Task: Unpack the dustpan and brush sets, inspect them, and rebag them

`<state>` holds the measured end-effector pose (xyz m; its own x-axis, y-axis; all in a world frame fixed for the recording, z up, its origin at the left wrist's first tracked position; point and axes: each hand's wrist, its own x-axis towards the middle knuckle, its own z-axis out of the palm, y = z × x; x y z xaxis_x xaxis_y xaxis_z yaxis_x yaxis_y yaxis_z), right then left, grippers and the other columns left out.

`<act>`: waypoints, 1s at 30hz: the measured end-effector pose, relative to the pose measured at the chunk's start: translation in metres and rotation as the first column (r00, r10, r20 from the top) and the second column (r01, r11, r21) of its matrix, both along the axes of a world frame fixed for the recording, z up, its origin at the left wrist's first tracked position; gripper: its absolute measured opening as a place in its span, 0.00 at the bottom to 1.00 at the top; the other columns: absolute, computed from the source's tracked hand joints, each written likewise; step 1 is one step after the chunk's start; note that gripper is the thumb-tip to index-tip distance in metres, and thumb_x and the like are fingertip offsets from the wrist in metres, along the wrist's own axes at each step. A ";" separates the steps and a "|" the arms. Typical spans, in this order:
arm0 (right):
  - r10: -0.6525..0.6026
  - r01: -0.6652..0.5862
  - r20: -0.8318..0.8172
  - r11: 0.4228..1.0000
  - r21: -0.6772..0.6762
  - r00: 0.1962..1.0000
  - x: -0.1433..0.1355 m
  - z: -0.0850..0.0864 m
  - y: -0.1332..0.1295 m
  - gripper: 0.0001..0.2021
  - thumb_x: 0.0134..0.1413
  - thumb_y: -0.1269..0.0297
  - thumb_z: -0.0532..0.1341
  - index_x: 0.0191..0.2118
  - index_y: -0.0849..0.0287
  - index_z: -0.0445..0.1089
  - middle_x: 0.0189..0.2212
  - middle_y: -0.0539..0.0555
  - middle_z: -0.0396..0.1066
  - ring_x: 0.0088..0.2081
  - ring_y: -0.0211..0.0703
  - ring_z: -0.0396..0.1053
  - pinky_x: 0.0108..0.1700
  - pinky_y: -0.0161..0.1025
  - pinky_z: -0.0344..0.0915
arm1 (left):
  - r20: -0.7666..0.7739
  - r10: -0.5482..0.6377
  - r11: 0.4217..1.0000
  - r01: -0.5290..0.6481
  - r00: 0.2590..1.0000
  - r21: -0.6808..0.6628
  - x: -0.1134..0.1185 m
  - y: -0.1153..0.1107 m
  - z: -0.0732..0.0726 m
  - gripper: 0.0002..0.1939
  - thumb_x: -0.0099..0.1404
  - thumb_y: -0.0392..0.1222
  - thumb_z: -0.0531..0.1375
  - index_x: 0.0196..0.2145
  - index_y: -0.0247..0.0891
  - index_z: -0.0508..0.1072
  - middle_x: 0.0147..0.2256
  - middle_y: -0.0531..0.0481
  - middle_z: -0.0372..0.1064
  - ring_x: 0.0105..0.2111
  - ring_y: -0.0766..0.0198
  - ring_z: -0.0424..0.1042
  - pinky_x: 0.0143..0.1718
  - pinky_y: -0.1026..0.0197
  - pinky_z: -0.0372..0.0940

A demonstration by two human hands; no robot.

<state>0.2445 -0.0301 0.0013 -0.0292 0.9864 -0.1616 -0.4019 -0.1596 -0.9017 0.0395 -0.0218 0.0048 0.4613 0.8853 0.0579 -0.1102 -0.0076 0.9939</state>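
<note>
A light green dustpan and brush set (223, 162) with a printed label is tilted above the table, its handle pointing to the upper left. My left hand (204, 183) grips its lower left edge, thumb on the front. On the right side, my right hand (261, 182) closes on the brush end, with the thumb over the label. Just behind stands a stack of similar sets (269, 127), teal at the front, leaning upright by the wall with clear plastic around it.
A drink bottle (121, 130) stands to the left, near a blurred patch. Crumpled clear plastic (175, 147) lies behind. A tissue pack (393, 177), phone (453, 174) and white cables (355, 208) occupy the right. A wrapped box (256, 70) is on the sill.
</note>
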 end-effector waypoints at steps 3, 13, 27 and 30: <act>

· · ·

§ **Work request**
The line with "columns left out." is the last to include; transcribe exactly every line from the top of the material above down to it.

§ **Written response**
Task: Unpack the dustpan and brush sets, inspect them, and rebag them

`<state>` holds the measured end-effector pose (xyz m; its own x-axis, y-axis; all in a world frame fixed for the recording, z up, its origin at the left wrist's first tracked position; point and axes: each hand's wrist, its own x-axis towards the middle knuckle, its own z-axis out of the palm, y = z × x; x y z xaxis_x xaxis_y xaxis_z yaxis_x yaxis_y yaxis_z), right then left, grippers and the other columns left out.

No further output remains.